**PROBLEM TO WORK ON:** Could you work out how many lines of the material below hold "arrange"? Only the number is needed.

**MATERIAL SUPPLIED:**

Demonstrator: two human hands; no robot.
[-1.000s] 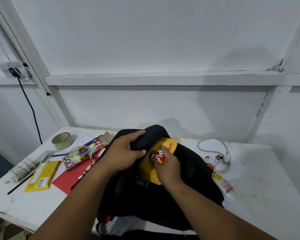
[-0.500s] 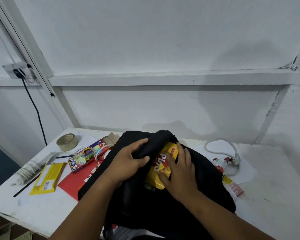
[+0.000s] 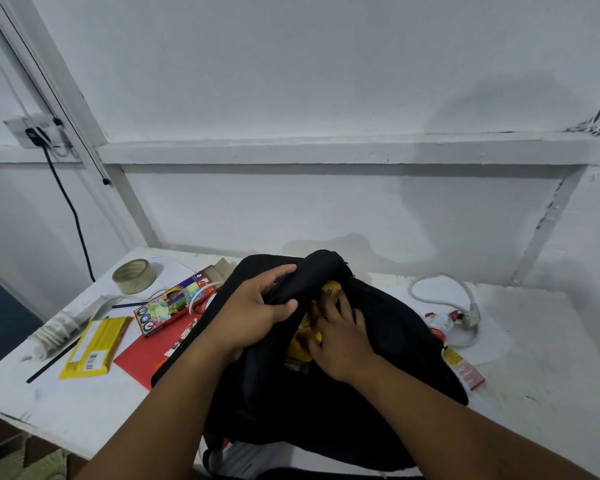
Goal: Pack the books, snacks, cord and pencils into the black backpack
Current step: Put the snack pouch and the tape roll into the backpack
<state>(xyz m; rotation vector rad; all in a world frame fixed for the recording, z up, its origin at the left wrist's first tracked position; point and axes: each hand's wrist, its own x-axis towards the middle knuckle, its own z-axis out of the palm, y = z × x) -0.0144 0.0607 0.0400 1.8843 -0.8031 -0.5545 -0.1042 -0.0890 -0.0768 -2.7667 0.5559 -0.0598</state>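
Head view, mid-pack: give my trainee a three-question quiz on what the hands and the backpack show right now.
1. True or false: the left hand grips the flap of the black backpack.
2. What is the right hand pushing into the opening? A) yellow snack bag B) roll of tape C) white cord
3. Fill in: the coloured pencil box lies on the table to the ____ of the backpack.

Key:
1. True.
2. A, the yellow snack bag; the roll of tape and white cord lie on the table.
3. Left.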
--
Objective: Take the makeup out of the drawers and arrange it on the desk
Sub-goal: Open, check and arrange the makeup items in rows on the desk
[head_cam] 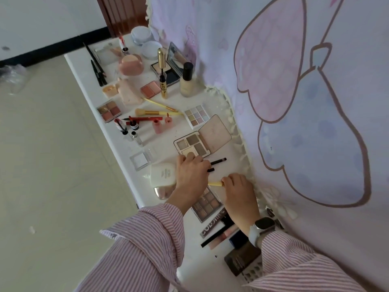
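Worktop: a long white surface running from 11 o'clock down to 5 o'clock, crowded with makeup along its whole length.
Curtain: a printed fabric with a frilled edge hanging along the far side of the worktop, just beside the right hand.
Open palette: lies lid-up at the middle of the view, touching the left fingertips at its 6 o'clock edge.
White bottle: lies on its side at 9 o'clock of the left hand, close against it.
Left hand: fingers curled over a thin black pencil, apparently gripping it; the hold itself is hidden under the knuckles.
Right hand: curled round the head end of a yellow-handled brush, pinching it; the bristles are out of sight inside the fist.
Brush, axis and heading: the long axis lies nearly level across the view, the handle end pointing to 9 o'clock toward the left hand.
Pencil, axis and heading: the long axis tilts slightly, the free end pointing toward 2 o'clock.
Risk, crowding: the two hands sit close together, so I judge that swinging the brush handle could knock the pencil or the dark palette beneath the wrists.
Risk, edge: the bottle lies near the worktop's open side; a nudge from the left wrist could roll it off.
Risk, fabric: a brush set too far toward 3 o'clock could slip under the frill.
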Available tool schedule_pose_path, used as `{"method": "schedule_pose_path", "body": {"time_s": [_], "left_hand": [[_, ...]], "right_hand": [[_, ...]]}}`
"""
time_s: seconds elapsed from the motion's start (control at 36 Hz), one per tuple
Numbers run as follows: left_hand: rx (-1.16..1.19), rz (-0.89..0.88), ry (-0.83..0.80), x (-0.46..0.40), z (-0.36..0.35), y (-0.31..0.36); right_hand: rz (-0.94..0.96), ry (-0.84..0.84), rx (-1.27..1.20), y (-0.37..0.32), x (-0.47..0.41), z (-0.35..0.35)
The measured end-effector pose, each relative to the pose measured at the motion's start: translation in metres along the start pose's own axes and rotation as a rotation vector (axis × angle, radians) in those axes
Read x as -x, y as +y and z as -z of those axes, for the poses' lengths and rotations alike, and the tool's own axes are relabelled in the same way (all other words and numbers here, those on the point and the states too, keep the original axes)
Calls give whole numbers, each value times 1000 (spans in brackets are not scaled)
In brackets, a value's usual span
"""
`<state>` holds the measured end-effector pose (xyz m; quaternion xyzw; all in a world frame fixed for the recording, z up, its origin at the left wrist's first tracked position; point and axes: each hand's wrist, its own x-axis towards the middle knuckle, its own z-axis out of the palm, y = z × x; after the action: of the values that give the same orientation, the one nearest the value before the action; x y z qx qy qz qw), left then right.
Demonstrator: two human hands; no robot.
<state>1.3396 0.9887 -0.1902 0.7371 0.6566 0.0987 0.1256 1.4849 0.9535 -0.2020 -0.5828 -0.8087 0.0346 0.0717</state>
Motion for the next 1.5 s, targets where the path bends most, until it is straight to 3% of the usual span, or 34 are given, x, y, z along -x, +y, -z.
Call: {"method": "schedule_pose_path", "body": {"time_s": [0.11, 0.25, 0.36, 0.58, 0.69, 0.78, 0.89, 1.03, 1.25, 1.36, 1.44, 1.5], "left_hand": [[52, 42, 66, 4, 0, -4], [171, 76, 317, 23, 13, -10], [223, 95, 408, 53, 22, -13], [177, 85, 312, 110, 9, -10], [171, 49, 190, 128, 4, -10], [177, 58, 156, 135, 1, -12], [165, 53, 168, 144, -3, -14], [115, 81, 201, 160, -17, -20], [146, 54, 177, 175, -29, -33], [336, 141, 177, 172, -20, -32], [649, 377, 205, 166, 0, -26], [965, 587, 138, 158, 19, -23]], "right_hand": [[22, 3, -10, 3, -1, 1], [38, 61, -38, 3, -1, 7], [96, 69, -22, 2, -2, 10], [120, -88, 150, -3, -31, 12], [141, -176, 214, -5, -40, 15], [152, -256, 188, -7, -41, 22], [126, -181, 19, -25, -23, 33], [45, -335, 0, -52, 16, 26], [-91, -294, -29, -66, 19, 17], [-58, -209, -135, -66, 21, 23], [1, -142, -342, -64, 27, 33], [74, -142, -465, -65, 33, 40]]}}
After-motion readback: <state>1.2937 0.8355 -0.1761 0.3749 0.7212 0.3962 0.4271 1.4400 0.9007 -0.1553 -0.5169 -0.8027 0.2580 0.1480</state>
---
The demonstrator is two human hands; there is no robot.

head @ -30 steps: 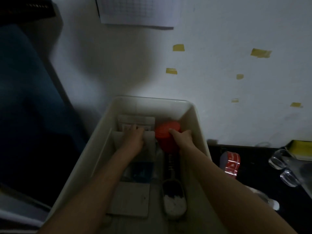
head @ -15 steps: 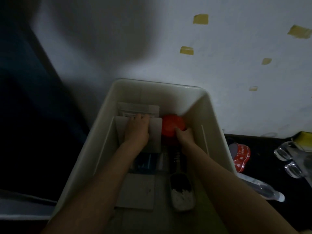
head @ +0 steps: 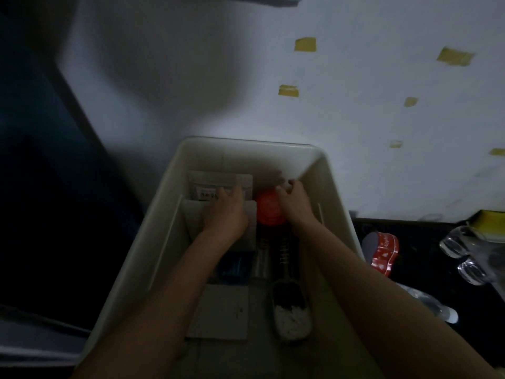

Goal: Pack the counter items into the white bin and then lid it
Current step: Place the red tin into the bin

**SOLUTION FOR THIS TASK:** 2